County Sheriff Brian Heino told reporters that a Venezuelan family had crossed the U.S. border with Mexico into Texas, traveled to New York and then flew to Kalispell, where they sought refuge at a homeless shelter before arriving at the sheriff’s office. Heino later said that before anyone in the office could “make contact” with them, the family was taken to a hotel by Valley Neighbors of the Flathead, a local non-profit that provides housing and language support, some legal assistance and other services to new immigrants to the Flathead Valley.
Republican officials claimed the family was in the country illegally, that Valley Neighbors flew the family to Montana and argued that they should be immediately deported.

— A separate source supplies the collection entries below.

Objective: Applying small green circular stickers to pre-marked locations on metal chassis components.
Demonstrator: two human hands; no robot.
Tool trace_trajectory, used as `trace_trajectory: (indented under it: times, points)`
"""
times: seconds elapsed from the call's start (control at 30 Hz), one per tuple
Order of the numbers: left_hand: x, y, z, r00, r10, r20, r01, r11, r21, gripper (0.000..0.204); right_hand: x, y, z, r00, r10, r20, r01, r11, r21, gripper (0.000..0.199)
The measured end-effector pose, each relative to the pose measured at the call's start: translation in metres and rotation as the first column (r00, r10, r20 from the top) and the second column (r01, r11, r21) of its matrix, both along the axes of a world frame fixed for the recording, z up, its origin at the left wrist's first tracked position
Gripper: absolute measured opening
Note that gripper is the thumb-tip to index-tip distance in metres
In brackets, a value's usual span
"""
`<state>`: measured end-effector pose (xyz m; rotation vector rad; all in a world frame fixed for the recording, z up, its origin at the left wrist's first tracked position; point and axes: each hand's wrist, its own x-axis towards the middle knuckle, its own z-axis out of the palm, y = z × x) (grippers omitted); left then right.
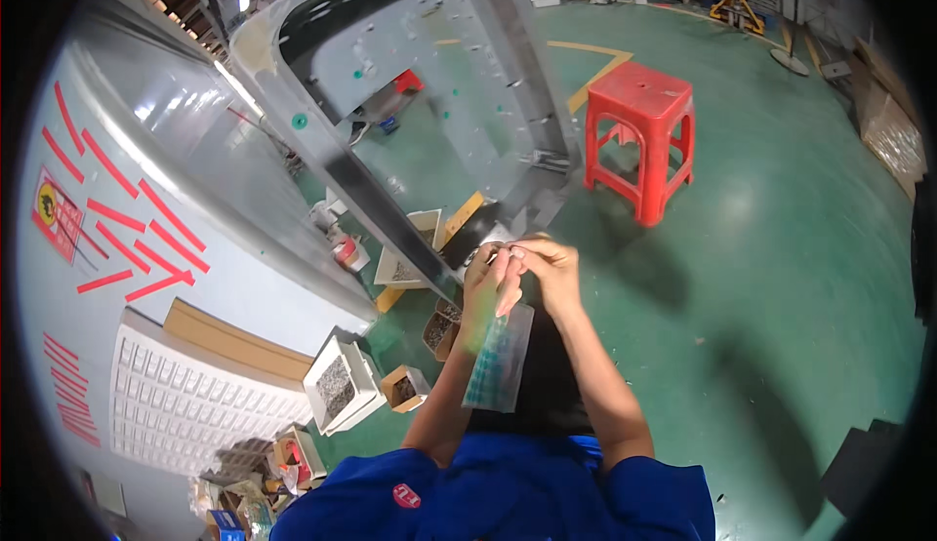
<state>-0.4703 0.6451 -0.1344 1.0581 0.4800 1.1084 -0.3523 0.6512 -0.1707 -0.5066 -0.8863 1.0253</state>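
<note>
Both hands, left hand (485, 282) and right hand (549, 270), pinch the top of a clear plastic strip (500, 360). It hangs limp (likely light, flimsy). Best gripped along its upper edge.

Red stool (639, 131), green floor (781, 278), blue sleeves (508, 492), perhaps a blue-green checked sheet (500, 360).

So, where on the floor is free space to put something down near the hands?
The green floor right of the right hand, between the red stool and the person's arm, is bare. It is crowded left of the left hand: small cardboard boxes of parts sit along the grey metal panel. The plastic strip hangs below the hands.
</note>
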Motion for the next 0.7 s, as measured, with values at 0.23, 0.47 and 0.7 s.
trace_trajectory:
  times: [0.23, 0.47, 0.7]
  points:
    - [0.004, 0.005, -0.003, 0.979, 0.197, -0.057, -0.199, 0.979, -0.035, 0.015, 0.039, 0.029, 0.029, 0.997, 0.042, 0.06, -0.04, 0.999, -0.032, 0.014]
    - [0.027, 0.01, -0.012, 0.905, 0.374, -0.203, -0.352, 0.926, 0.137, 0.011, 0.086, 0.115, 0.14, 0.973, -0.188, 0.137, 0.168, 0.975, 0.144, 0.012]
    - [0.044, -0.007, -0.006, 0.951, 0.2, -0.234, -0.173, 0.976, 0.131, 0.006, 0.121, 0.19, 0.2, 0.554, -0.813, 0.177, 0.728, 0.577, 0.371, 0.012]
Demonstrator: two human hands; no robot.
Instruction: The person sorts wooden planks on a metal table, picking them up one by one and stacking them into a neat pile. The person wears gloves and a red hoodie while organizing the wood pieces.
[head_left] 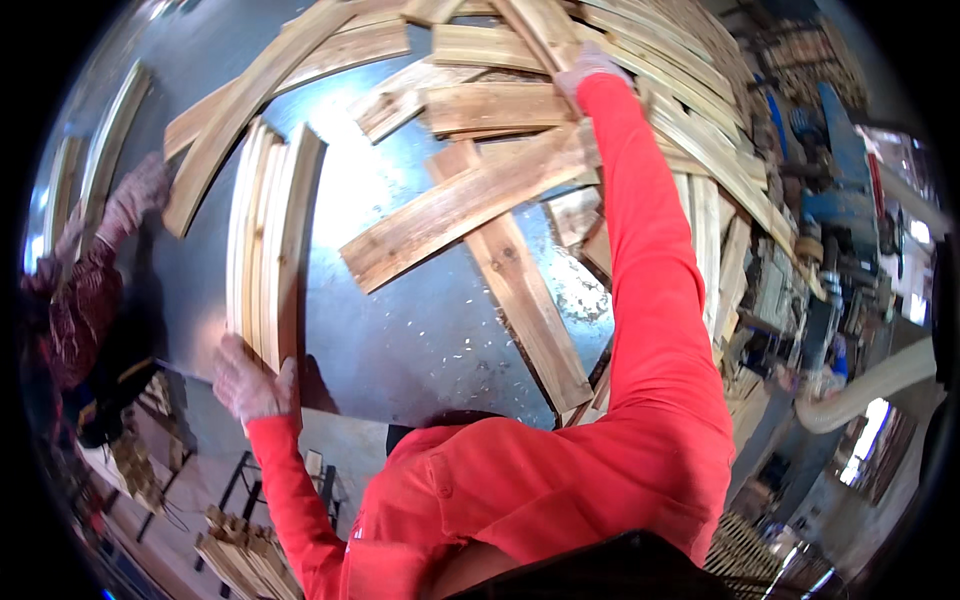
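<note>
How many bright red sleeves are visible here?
2: the left sleeve, ending at the left hand by the near end of lined-up planks; the right sleeve, extending to the right hand among loose planks.

Red shirt [650,280], tan boards [470,205], blue-grey worktop [420,325].
The boards run from pale yellow to reddish brown, streaked and spotted darker brown; the gloves [248,390] are whitish pink, a co-worker's sleeve [85,305] dark red with a pale pattern, the machine [843,140] blue, the hose [880,383] cream.
</note>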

Officials with Valley Neighbors, a volunteer-run nonprofit, have said that they had nothing to do with the family’s arrival and that they don’t conspire with the Biden Administration to fly undocumented immigrants to Montana as some Republicans suggested.
“Valley Neighbors of the Flathead is a small community-supported nonprofit organization that provides humanitarian aid for immigrants in the Flathead Valley,” a spokesperson for the organization told Capitolized last week. “As sometimes occurs, this week, we were made aware of an immigrant family in need after their arrival and responded by providing them assistance in accordance with our mission and the support of our community.”
It’s not clear how or why the family flew to Kalispell, though if they indeed entered the U.S. in Texas, Republican Gov. Greg Abbott has publicly bussed migrants to major Democratic cities like New York and Chicago, which may explain the first leg of their journey.
Venezuelans can receive temporary protective status in the U.S. “in recognition of the fact that our country is supportive of the people who are fleeing [Venezuelan President Nicolas] Maduro’s regime,” Helena immigration attorney Shahid Haque told Capitolized. That gives them the legal ability to live and work in the U.S. for a temporary but extendable period.
Immigration proceedings can take years to wind through the courts, Haque said.
“If they are in court it will take many years, and even if they’re not, Venezuelans are allowed to apply for [temporary protective status],” he said. It’s foolish, then, to call for their “immediate deportation,” especially without further information about their current legal status.
“That’s just not the way our immigration system works,” he said.
That may be what Regier wants to change. He told the Flathead Beacon that he’d be interested in legislation similar to what has passed in Texas and Iowa making illegal immigration a state crime and allowing state courts to order the deportation of migrants. Texas’ law is caught up in a web of litigation and is currently blocked by a federal appeals court. Civil rights groups sued over Iowa’s law just this week.
Haque noted that Montana has been down this path before. His firm successfully challenged 2012’s Legislative Referendum 12, a ballot initiative passed by the voters by wide margins that required state agencies to determine an individual’s citizenship before giving them access to state services. The Montana Supreme Court ultimately struck the entirety of the law, ruling that it impinged on the federal government’s sole jurisdiction to determine immigration status.
“The law was a discriminatory attempt to drive immigrants out of the state and would have unjustly targeted immigrants with valid federal immigration status,” Haque said in 2016. “The Montana Supreme Court has sent a clear message that the state has no business attempting to create its own immigration enforcement schemes.”
He added this week: “This decision was decisive on the issue, and if they did it again, I would challenge it again.”